What is required
Only lines with the word "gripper" are wanted; copy each of them from the listing below.

# # # # #

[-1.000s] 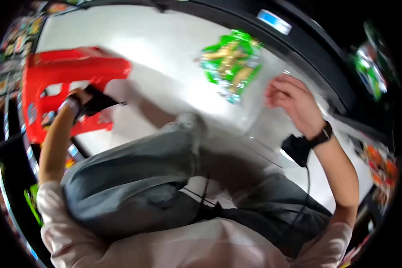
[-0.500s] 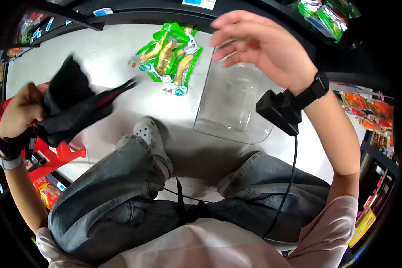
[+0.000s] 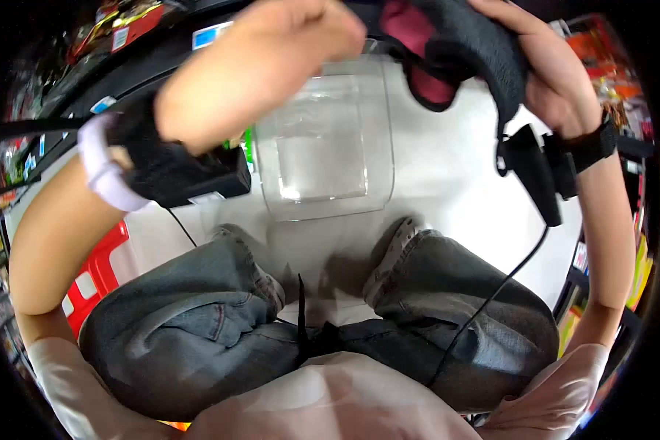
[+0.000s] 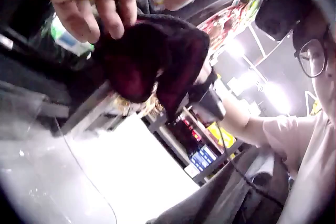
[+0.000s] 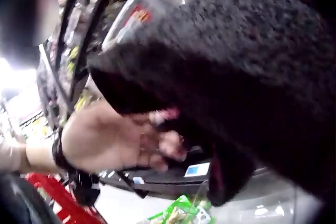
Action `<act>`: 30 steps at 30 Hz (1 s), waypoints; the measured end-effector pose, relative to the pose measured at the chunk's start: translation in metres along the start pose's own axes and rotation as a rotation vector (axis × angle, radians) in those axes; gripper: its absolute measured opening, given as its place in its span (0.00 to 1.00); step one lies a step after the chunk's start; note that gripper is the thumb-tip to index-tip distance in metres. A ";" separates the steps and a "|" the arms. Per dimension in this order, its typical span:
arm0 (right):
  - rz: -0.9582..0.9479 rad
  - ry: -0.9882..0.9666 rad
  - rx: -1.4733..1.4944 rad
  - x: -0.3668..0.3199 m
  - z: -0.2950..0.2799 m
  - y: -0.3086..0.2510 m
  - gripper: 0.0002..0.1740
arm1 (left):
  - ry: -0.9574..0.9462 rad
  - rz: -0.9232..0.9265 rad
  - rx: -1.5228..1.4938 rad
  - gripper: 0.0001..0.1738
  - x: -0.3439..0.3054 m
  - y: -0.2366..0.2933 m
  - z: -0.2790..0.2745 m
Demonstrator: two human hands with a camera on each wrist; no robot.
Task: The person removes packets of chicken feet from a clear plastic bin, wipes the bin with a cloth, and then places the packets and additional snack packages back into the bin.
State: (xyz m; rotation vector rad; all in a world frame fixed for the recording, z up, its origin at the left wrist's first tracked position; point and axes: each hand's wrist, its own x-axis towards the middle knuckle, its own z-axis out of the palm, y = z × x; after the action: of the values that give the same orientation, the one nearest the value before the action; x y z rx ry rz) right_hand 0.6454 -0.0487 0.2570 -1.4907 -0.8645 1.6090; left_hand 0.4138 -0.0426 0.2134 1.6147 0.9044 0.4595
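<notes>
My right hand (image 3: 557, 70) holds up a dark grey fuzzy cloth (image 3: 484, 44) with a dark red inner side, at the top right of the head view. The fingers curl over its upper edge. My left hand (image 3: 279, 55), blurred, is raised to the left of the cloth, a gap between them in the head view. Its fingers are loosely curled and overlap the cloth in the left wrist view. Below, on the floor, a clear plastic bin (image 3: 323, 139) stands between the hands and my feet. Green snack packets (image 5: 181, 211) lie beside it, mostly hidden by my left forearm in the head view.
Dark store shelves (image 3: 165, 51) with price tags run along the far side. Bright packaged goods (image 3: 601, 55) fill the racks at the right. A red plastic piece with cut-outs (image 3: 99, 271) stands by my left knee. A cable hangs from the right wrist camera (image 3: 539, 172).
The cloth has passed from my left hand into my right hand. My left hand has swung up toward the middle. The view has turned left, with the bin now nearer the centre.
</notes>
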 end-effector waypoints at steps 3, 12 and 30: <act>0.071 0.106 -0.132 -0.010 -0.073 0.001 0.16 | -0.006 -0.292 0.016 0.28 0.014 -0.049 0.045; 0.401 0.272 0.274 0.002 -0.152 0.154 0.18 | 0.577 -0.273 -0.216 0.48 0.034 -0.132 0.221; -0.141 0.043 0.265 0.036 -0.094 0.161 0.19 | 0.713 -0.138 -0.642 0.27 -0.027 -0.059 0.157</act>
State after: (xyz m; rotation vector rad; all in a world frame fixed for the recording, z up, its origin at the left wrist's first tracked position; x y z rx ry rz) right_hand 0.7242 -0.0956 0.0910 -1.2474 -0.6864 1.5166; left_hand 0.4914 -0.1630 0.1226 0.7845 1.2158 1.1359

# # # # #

The completed task
Action `<act>`: 30 steps at 30 Hz (1 s), waypoints; the measured end-effector pose, relative to the pose measured at the chunk's start: translation in metres along the start pose's own axes and rotation as a rotation vector (axis × angle, radians) in those axes; gripper: its absolute measured opening, given as its place in its span (0.00 to 1.00); step one lies a step after the chunk's start; note that gripper is the thumb-tip to index-tip distance in metres. A ";" separates the steps and a "|" the arms. Per dimension in this order, its typical span:
  - gripper: 0.0002..0.1740
  - gripper: 0.0001..0.1738

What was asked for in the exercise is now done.